Key trends shaping the infrastructure investment sector:
1. Clean Energy
Clean energy investments are booming, with over 40% of global power in 2023 generated from zero-carbon sources.5 The need to decarbonise, electrify processes and improve the security of energy sources all require greater generation from renewables and improved electricity transmission and distribution systems. Significant advancements in technology and policy support have driven investment, with global investment in the energy transition surging 17% to $1.8tn in 2023.6
2. Digital Infrastructure
The growth in the absolute amount of data, and the speed at which we require it to be processed and transported, requires physical backing. This is forecast by many to continue growing, with AI just the latest accelerator to a long running trend. According to estimates from S&P Global Market Intelligence, five of the largest US tech firms are projected to account for more than $1 trillion in capex from 2024 to 2027, spending primarily on AI. The volume of data/information created, captured, copied, and consumed worldwide is forecast to grow at a compound annual growth rate of 25% between 2023 and 2028*
*Source - AvidThink and DigitalBridge.
Listed vs.
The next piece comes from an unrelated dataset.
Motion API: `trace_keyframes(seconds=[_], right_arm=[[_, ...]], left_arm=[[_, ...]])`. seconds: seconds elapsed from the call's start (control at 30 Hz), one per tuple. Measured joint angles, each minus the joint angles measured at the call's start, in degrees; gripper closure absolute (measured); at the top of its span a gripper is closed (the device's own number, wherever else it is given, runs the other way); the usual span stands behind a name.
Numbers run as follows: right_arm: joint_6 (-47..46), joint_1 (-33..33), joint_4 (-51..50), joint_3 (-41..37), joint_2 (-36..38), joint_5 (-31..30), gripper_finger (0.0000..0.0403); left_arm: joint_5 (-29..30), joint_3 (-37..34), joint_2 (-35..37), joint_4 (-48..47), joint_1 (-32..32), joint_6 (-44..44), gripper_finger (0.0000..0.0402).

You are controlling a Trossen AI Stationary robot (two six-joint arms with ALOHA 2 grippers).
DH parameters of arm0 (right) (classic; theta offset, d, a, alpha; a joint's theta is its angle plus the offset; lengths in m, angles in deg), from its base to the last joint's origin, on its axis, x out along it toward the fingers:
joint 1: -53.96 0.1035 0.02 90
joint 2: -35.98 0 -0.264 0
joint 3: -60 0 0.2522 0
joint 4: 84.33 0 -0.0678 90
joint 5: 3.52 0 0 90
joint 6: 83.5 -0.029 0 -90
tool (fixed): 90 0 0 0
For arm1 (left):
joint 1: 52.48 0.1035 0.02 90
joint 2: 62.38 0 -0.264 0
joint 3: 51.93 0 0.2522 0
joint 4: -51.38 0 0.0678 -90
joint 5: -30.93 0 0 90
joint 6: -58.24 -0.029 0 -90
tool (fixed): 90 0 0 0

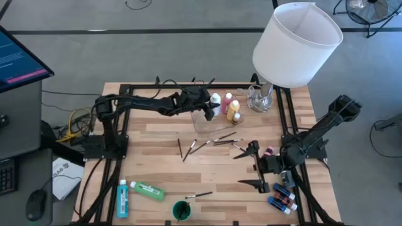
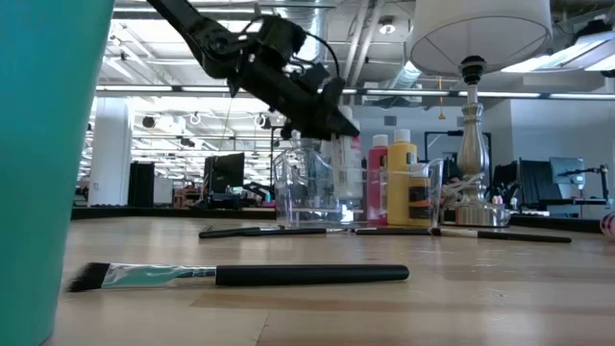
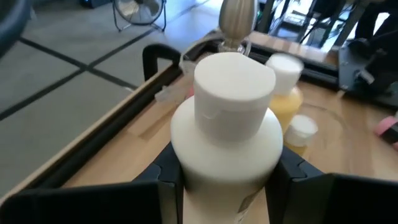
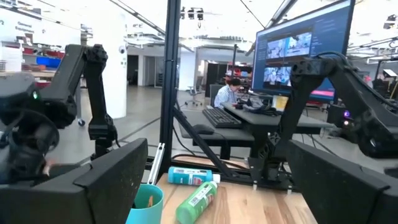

Private Real Assets
Listed real assets combine real and financial assets, allowing investors to gain exposure to physical assets by purchasing securities like stocks. This approach offers liquidity, diversification, and accessibility to professional and non-professional investors.
On the other hand, private real assets require direct ownership and large upfront investments. They are typically less liquid and are only accessible to professional investors.
Why Invest in Listed Real Assets?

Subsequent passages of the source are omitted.